Simultaneously, the MCP ecosystem will continue to grow, with more and more tools and services exposing their functionality through MCP servers. This will create a virtuous cycle: as more tools become available through MCP, the demand for Skills that can effectively use those tools will increase.

Conclusion

Claude Skills and the Model Context Protocol represent two distinct but complementary philosophies of AI customization. MCP is the universal connector, providing the what—the access to tools and data. Skills are the procedural knowledge, providing the how—the instructions and methodology. They are not competitors but partners in the quest to create more powerful, personalized, and integrated AI assistants. The future of AI workflows will not be about choosing between Skills or MCP, but about leveraging the power of Skills and MCP to create intelligent systems that are truly tailored to our needs.

References:

[1] Anthropic. (2025, October 16). Claude Skills: Customize AI for your workflows. Anthropic.

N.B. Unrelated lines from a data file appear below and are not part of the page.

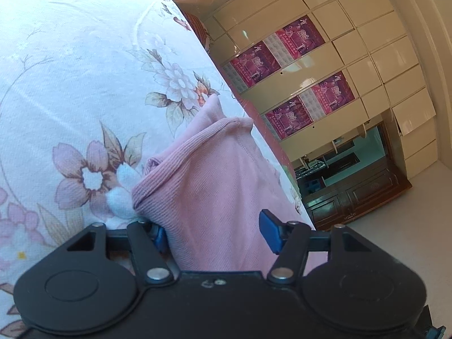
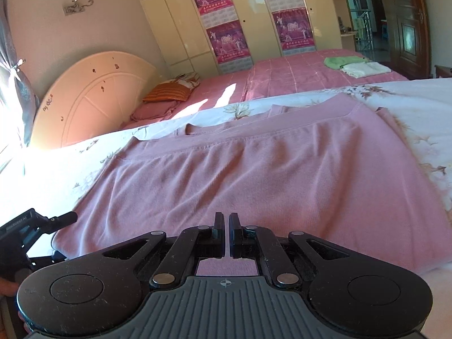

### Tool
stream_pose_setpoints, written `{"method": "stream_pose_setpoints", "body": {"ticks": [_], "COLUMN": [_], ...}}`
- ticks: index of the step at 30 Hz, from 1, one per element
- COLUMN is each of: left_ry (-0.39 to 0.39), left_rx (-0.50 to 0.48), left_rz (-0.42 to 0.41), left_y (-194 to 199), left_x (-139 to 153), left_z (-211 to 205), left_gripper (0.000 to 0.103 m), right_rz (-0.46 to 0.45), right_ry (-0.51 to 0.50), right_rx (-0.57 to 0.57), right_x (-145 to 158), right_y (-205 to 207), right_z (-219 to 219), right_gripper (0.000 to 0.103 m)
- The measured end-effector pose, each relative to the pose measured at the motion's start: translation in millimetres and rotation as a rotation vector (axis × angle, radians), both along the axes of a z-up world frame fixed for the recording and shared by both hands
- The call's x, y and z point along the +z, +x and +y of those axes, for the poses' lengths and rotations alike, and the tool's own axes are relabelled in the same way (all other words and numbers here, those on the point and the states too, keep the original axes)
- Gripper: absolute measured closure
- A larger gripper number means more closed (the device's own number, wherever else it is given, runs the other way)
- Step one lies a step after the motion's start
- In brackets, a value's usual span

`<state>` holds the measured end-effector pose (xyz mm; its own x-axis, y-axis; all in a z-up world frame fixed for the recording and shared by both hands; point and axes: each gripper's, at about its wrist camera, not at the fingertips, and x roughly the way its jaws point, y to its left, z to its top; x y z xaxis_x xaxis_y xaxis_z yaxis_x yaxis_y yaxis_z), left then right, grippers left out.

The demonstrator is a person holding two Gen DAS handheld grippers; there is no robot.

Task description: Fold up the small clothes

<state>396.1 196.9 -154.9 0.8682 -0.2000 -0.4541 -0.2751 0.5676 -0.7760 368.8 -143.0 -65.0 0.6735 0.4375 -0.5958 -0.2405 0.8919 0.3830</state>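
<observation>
**We prepare the next fold on the pink top**

We work on a pink knit top (image 2: 254, 175) that lies spread on the floral bedsheet (image 1: 70, 70), its neckline toward the far side. It looks already folded once, because a second hem line runs across it, but this is only our judgement.

Our left gripper (image 1: 217, 233) has its blue fingers (image 1: 269, 230) spread wide apart, and a bunch of the pink cloth stands between them. We think the tongs are released around the fabric and do not yet pinch it. The ribbed cuff or hem rises here in a soft tube shape, so the corner seems lifted for a grasp.

Our right gripper (image 2: 226, 233) is clenched, the two fingers almost touching, over the near edge of the top. Whether a thin layer is caught between them, we cannot tell.

The cloth is soft, finely ribbed and wrinkled; it will sag and slide easily. Far behind, a green cloth (image 2: 341, 62) and a white cloth (image 2: 364, 69) rest folded on the pink checked cover (image 2: 296, 76).
</observation>
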Motion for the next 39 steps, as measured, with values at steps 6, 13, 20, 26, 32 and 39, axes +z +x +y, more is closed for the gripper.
{"method": "stream_pose_setpoints", "body": {"ticks": [6, 13, 20, 26, 32, 39], "left_ry": [-0.125, -0.106, -0.060, 0.083, 0.282, 0.349], "left_rx": [0.045, 0.045, 0.035, -0.044, -0.353, -0.681], "left_rz": [0.040, -0.030, -0.008, -0.071, -0.213, -0.203], "left_y": [11.3, -10.7, 2.1, 10.6, 50.8, 101.5], "left_x": [-21.5, -16.9, -13.3, 37.6, 116.7, 101.5], "left_z": [22.0, 32.0, 20.1, -1.3, -96.9, -250.7], "left_gripper": [0.093, 0.094, 0.077, 0.096, 0.096, 0.095], "right_rz": [-0.026, 0.020, 0.020, 0.030, 0.013, -0.038], "right_ry": [0.011, -0.042, -0.002, 0.024, 0.150, 0.221], "right_rx": [0.028, 0.052, 0.048, 0.049, -0.087, -0.403], "right_x": [-2.3, -32.1, -35.9, -35.1, -26.4, -4.3], "right_y": [21.8, 34.3, 34.3, 36.0, 24.7, -20.6], "right_z": [24.5, 34.4, 26.3, 20.6, -20.0, -157.1], "right_gripper": [0.101, 0.101, 0.101, 0.102, 0.103, 0.103]}}
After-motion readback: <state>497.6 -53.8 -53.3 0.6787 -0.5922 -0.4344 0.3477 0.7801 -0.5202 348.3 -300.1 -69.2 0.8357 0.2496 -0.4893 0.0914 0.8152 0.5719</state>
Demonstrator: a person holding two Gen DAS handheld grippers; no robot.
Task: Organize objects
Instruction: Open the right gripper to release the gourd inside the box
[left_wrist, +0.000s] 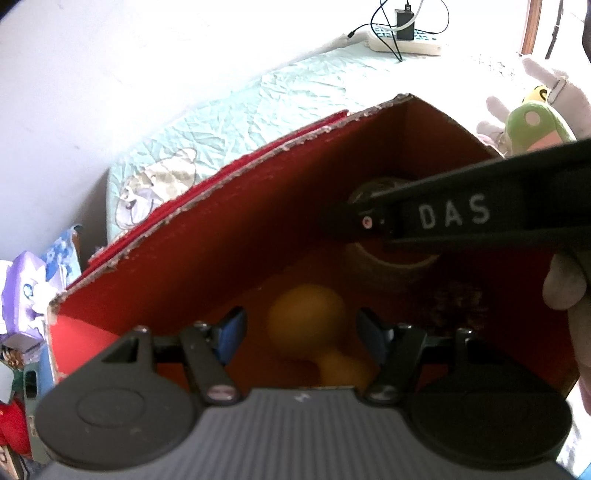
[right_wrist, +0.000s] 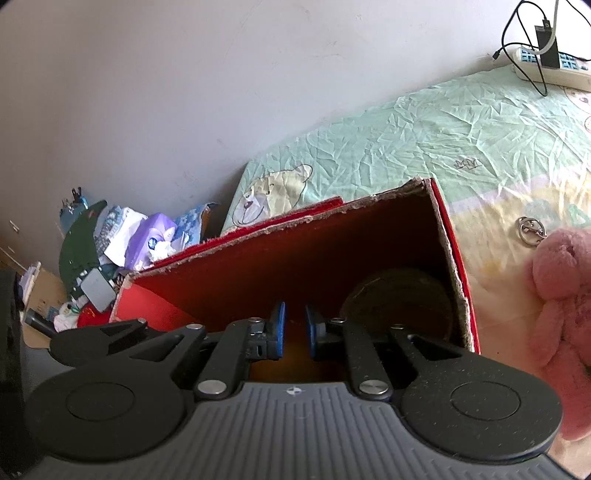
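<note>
A red cardboard box (left_wrist: 229, 236) stands open on the bed; it also shows in the right wrist view (right_wrist: 295, 254). Inside lie two orange balls (left_wrist: 306, 321), a roll of tape (left_wrist: 391, 258) and a dark pine cone (left_wrist: 456, 302). My left gripper (left_wrist: 301, 326) is open, its blue pads on either side of the larger orange ball, above it. My right gripper (right_wrist: 294, 326) hangs over the box with its jaws nearly closed and nothing between them. Its black body (left_wrist: 480, 210) crosses the left wrist view above the tape roll (right_wrist: 399, 306).
A pink plush toy (right_wrist: 561, 306) and a metal key ring (right_wrist: 530, 229) lie on the bed right of the box. Green and white plush toys (left_wrist: 535, 122) sit behind it. A power strip (left_wrist: 406, 42) with cables is at the far edge. Clutter (right_wrist: 122, 240) is piled at the left.
</note>
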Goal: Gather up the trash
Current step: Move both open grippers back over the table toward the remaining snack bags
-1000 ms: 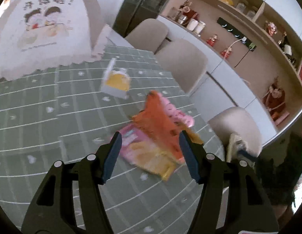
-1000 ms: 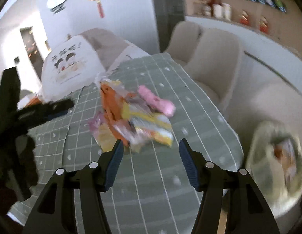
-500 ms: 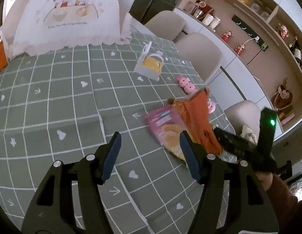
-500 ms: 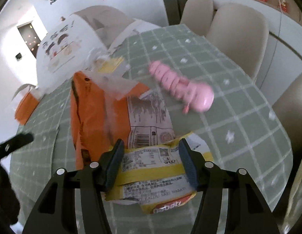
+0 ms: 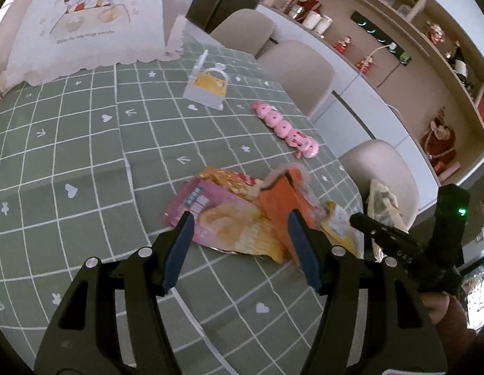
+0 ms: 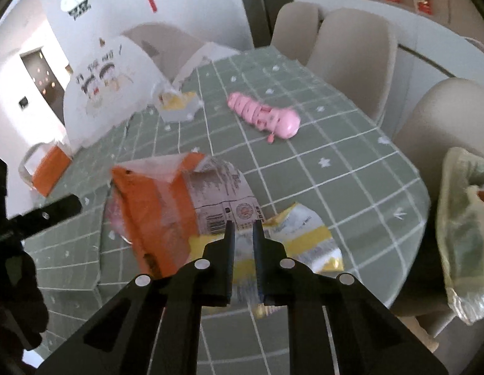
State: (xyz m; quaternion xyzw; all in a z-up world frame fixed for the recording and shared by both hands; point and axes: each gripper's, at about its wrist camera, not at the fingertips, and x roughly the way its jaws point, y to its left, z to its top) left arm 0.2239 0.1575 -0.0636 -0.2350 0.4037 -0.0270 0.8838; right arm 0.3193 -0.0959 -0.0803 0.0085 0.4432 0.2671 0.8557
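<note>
Crumpled snack wrappers lie on the green checked tablecloth (image 5: 85,162): a pink one (image 5: 220,218), an orange one (image 5: 285,200) (image 6: 154,200) and a yellow-and-white one (image 6: 292,234) (image 5: 339,225). My left gripper (image 5: 239,234) is open and empty, just above the pink wrapper. My right gripper (image 6: 241,234) is nearly closed over the yellow-and-white wrapper where it meets the orange one; it also shows in the left wrist view (image 5: 382,234). A pale plastic trash bag (image 6: 464,234) (image 5: 382,206) rests on a chair beyond the table's right edge.
A pink caterpillar toy (image 5: 285,131) (image 6: 264,115) and a small white-and-yellow carton (image 5: 207,87) (image 6: 176,106) lie farther back. A white mesh food cover (image 5: 79,22) stands at the far side. An orange-and-white bag (image 6: 45,168) is at the left. Beige chairs (image 5: 298,72) line the right edge.
My right gripper's jaws have closed from wide open to nearly shut over the wrappers. My left gripper has stayed open and come closer over the pink wrapper.
</note>
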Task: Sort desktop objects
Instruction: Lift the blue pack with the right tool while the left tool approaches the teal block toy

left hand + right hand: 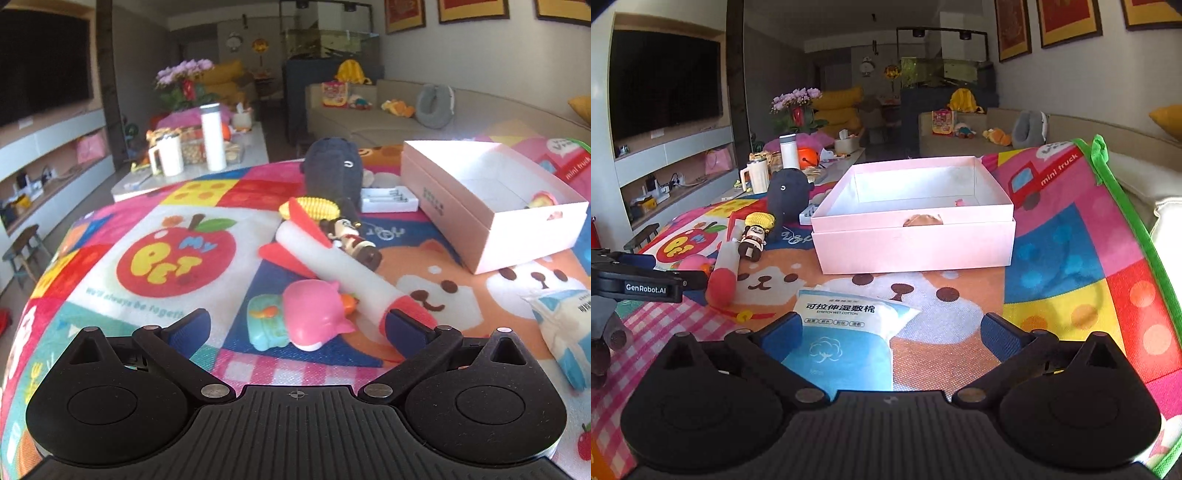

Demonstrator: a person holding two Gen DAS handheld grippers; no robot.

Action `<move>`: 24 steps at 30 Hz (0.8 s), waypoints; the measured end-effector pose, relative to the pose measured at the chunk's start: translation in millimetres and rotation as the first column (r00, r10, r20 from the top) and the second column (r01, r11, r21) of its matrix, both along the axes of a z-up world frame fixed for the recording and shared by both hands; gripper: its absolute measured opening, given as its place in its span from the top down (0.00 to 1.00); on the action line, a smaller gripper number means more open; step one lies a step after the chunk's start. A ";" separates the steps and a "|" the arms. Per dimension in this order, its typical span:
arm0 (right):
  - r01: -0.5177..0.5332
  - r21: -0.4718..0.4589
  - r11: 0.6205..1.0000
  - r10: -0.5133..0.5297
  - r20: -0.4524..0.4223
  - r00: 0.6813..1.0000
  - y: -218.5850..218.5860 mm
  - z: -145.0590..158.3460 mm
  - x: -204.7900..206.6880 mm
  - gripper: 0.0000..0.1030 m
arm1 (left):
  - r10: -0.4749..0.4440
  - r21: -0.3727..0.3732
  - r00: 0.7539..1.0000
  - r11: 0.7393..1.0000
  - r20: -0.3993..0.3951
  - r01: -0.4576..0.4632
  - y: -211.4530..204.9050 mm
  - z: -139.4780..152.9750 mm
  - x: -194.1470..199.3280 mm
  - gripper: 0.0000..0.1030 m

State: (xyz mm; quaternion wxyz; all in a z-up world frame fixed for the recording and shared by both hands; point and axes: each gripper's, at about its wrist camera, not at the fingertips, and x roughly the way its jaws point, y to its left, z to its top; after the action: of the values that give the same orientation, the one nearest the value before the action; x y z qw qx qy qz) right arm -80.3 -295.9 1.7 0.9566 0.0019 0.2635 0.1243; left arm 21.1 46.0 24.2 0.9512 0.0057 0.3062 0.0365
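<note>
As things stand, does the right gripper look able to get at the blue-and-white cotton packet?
Probably yes. The right gripper is open, and the cotton packet lies flat on the mat just ahead, partly between its fingers. Nothing lies on it.

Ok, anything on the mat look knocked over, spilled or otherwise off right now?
Nothing spilled or broken. The toys are just jumbled: the white and red rocket lies on its side, with the small figurine toppled against it. The pink box sits upright and square.
</note>
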 end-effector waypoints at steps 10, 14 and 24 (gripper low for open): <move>-0.010 0.094 0.995 0.013 -0.038 0.999 -7.0 -12.4 4.8 0.00 | -0.022 0.034 0.999 0.999 -0.040 0.023 2.9 -8.9 18.2 0.26; -0.030 0.137 0.990 0.039 -0.068 0.997 -10.2 -16.0 8.7 0.00 | -0.044 0.048 0.999 0.998 -0.009 0.045 -0.9 -0.6 8.7 0.31; -0.014 0.213 0.977 0.045 -0.142 0.989 -17.2 -18.1 16.5 0.00 | -0.310 0.025 0.950 0.950 -0.023 0.311 -59.6 4.9 -40.0 0.30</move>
State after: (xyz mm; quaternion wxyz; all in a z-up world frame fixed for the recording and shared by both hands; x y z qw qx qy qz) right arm -63.8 -313.1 -16.4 0.9272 0.1090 0.3179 0.1653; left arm -18.9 -13.6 29.2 0.9421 0.0675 0.3099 -0.1093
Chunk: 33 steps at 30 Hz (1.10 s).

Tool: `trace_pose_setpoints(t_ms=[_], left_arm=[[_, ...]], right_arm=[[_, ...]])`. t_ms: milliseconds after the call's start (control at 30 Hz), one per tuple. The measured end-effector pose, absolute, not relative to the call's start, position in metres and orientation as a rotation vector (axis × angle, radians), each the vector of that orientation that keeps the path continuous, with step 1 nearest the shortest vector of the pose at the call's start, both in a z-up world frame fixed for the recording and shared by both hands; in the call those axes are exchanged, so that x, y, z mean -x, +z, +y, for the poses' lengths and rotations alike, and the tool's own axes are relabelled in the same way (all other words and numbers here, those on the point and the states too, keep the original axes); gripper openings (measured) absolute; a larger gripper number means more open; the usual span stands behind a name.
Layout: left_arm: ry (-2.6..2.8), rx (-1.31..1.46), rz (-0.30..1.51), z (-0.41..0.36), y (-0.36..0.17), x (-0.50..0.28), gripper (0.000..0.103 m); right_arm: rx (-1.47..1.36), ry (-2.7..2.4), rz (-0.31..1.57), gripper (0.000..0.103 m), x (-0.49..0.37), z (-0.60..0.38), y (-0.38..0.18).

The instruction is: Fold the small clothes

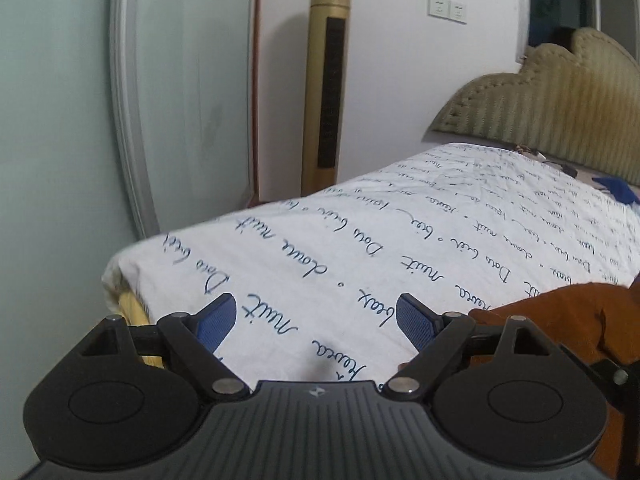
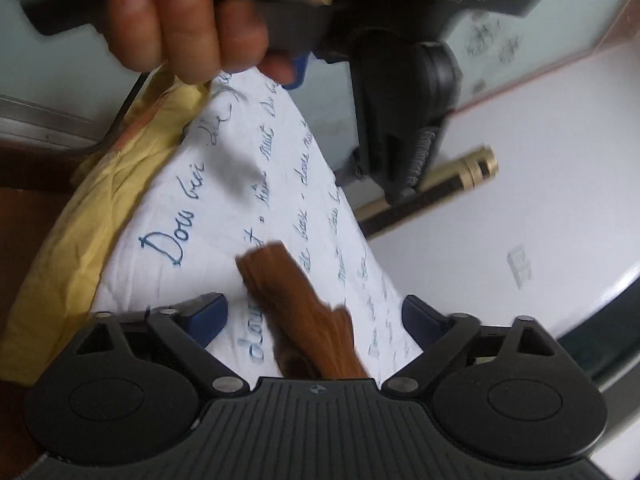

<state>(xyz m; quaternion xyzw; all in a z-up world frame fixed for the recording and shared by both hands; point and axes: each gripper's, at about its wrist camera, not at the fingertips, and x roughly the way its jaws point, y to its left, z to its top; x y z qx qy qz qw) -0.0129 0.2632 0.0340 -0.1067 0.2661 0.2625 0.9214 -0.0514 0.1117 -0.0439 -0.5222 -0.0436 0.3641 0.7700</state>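
A small rust-brown garment (image 1: 568, 320) lies on the white bedsheet with blue handwriting (image 1: 360, 256), just right of my left gripper (image 1: 316, 316), which is open and empty above the sheet. In the right wrist view a narrow part of the same brown garment (image 2: 296, 300) lies on the sheet (image 2: 224, 208) between the spread fingers of my right gripper (image 2: 316, 320), which is open and not closed on it. The person's hand (image 2: 180, 28) holding the left gripper's body shows at the top of that view.
A gold tower fan (image 1: 326, 84) stands against the wall past the bed's corner. A padded beige headboard (image 1: 560, 112) is at the right, with dark blue cloth (image 1: 616, 190) near it. A yellow under-sheet (image 2: 80, 216) shows at the bed's edge.
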Motion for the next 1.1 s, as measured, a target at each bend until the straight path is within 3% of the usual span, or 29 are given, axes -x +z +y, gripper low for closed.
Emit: trace_pose_setpoints(t_ms=[100,133,200,267,300,500,733,1100], left_arm=[[0.552,0.231,0.561,0.264,0.030,0.015,0.088],[0.553,0.235,0.562,0.265,0.030,0.016,0.088],[0.550,0.245,0.564,0.264,0.030,0.018,0.088],[0.547,0.254,0.561,0.263,0.032,0.019,0.088],[0.545,0.259,0.558,0.263,0.033,0.019,0.088],[0.461,0.262,0.551,0.249,0.042,0.013,0.088],[0.274,0.122,0.562,0.182,0.042,-0.011,0.088],[0.055,-0.180,0.568,0.059,0.020,-0.034,0.088]], right_arm=[[1.125,0.798,-0.058,0.085,0.046,0.123,-0.041],[1.125,0.801,-0.053,0.076,0.045,0.126,-0.041],[1.139,0.804,-0.036,0.052,0.043,0.134,-0.045],[1.167,0.805,-0.009,0.008,0.041,0.141,-0.055],[1.167,0.799,0.003,0.005,0.040,0.143,-0.058],[0.745,0.748,0.157,0.006,0.003,0.105,-0.010],[0.122,0.516,0.302,0.006,-0.062,-0.027,0.056],[-0.338,0.185,0.332,0.006,-0.071,-0.183,0.025]])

[2] Anthropic. (2025, October 16). Equipping agents for the real world with Agent Skills. Anthropic.

[3] Model Context Protocol. (n.d.). What is the Model Context Protocol (MCP)? Model Context Protocol.

[4] Model Context Protocol. (n.d.). Architecture overview. Model Context Protocol.

[5] Willison, S. (2025, October 16). Claude Skills are awesome, maybe a bigger deal than MCP. Simon Willison’s Weblog.

[6] Claude Help Center. (n.d.). What are Skills? Claude Help Center.

[7] IntuitionLabs. (2025, October 27). Claude Skills vs. MCP: A Technical Comparison for AI Workflows. IntuitionLabs.